● Task instructions: Search the entries for the word "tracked". Copy every line that holds it.

● Task data:
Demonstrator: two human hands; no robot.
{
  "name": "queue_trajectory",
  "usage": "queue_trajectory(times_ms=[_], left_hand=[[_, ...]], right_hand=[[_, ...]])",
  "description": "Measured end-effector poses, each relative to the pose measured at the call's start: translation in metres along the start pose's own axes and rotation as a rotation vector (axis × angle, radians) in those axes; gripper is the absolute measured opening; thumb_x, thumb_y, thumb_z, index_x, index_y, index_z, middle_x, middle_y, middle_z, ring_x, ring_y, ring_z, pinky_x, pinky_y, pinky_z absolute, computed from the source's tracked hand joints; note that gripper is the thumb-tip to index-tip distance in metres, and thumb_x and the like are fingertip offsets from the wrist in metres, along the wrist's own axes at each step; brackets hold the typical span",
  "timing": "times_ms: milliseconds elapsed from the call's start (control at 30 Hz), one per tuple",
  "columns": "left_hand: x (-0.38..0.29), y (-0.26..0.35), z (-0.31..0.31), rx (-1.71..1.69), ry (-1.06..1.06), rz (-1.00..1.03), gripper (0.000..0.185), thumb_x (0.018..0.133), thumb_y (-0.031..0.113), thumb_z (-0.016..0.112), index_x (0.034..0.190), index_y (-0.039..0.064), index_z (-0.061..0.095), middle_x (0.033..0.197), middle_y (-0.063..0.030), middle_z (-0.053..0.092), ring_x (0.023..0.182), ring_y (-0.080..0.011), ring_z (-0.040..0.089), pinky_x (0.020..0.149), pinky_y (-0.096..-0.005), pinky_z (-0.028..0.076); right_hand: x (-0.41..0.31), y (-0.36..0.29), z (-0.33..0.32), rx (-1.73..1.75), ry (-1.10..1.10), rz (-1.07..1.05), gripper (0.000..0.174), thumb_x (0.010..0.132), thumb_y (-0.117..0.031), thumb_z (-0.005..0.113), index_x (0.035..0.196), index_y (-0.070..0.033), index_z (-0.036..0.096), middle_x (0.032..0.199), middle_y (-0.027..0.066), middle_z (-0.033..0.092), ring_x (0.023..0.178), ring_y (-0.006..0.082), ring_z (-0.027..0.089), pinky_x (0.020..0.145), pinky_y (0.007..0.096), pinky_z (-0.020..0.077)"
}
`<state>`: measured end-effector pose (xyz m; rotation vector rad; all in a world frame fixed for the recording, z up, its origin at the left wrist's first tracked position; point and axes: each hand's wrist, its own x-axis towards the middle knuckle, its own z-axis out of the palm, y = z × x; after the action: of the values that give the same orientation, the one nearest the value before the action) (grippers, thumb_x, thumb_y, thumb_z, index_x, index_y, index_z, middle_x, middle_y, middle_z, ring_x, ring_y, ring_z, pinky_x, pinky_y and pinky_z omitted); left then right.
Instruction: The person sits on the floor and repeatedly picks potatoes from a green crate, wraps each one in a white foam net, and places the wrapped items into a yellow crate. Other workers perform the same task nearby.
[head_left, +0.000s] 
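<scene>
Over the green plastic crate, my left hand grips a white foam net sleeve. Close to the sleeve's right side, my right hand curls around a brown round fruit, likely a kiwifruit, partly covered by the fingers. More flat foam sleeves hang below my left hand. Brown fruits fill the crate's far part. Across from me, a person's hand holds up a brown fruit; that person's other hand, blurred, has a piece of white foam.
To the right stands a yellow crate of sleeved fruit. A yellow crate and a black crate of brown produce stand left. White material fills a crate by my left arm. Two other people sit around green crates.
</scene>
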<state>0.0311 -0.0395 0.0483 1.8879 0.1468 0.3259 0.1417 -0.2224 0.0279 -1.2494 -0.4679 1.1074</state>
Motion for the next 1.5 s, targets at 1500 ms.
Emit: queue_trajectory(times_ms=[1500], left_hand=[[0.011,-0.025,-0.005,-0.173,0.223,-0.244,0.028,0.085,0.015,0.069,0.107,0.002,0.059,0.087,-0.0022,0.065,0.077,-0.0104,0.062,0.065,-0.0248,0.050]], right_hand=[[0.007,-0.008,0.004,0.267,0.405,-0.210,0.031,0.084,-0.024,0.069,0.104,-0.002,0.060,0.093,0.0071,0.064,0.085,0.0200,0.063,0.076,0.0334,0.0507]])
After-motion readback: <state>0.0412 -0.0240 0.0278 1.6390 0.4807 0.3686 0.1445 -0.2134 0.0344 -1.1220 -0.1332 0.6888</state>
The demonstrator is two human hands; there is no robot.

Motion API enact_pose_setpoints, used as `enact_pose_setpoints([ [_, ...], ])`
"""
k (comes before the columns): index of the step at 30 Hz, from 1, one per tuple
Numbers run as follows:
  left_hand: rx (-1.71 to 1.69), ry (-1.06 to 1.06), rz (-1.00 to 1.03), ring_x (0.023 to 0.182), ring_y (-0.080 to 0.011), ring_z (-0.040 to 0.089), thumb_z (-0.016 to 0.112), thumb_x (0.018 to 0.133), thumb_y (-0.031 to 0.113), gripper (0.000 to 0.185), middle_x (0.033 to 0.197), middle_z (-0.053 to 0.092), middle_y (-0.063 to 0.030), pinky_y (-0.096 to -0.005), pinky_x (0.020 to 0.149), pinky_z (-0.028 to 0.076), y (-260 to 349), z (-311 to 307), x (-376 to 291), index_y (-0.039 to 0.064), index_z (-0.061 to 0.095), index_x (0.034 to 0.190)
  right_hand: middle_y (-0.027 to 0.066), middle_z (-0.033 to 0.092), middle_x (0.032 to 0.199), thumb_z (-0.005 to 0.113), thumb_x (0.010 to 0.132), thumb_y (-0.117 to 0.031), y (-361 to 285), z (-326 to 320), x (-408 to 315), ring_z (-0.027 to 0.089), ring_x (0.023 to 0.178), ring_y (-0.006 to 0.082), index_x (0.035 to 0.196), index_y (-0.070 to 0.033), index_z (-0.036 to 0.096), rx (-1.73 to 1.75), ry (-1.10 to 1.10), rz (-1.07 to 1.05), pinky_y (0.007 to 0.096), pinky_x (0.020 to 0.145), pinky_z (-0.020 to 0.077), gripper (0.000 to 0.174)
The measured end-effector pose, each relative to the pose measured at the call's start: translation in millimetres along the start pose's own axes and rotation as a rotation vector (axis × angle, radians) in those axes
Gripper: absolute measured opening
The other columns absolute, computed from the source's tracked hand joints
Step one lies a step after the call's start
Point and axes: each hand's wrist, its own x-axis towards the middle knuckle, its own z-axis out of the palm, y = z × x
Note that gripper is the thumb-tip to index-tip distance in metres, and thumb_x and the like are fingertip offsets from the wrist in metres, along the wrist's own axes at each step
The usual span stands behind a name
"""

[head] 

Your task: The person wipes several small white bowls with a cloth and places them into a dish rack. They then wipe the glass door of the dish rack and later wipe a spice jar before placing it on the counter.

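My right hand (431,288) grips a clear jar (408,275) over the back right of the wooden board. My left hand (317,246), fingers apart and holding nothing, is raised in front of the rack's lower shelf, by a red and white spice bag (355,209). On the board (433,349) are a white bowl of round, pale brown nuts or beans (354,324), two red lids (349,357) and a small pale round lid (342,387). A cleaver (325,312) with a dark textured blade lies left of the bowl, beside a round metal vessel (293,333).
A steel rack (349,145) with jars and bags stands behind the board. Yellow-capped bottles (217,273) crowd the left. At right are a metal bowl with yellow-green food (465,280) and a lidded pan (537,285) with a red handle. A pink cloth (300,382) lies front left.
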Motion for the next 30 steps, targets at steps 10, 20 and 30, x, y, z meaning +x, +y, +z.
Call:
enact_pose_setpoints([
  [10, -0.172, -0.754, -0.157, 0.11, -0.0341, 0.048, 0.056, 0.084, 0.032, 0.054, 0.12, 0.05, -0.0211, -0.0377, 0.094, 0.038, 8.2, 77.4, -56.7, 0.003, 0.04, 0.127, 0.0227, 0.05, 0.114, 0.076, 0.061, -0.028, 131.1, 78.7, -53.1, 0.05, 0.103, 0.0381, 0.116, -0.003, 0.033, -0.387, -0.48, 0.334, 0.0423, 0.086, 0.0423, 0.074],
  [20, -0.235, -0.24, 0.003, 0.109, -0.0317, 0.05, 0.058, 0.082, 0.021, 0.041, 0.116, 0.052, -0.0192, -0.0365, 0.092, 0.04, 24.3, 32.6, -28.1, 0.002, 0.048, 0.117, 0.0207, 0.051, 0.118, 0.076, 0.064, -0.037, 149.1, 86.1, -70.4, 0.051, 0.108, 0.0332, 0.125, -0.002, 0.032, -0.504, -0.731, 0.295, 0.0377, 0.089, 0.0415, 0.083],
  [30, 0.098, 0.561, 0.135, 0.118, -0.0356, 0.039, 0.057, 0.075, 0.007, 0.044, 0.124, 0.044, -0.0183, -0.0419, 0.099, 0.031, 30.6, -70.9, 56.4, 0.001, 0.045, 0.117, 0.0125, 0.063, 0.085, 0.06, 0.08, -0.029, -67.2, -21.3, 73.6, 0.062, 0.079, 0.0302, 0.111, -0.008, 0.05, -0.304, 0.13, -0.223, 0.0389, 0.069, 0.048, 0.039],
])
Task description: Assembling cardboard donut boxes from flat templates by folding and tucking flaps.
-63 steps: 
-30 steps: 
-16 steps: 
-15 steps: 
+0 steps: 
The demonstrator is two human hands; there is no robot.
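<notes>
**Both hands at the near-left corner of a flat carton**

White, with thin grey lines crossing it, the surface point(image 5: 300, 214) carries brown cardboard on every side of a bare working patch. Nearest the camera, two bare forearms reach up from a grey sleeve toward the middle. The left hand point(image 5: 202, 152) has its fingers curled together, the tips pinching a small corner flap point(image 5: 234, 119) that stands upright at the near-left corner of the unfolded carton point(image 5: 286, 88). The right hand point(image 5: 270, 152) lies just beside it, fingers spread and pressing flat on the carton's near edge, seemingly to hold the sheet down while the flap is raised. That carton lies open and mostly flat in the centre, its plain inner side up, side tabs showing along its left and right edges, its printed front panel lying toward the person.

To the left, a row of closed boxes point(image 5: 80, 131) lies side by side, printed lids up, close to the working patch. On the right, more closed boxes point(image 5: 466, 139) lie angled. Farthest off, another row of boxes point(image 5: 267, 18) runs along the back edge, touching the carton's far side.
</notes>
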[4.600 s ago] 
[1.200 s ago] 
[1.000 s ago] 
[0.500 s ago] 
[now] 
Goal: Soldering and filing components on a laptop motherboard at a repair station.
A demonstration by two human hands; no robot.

● Task result:
  "description": "Measured end-effector poses, each relative to the pose measured at the call's start: translation in metres along the start pose's own axes and rotation as a rotation vector (axis × angle, radians) in those axes; gripper is the absolute measured opening; thumb_x, thumb_y, thumb_z, index_x, index_y, index_z, middle_x, middle_y, middle_z, ring_x, ring_y, ring_z, pinky_x, pinky_y, pinky_z absolute, computed from the source's tracked hand joints; note that gripper is the thumb-tip to index-tip distance in metres, and thumb_x and the like are fingertip offsets from the wrist in metres, along the wrist's own axes at each step; brackets hold the typical span",
`<state>`: measured end-effector pose (xyz m; rotation vector rad; all in a world frame fixed for the recording, z up, its origin at the left wrist's first tracked position; point and axes: each hand's wrist, its own x-axis towards the middle knuckle, its own z-axis out of the palm, y = z × x; after the action: of the values that give the same orientation, the one nearest the value before the action) (grippers, thumb_x, thumb_y, thumb_z, index_x, index_y, index_z, middle_x, middle_y, middle_z, ring_x, ring_y, ring_z, pinky_x, pinky_y and pinky_z omitted); left then right.
The other columns absolute, computed from the source's tracked hand joints

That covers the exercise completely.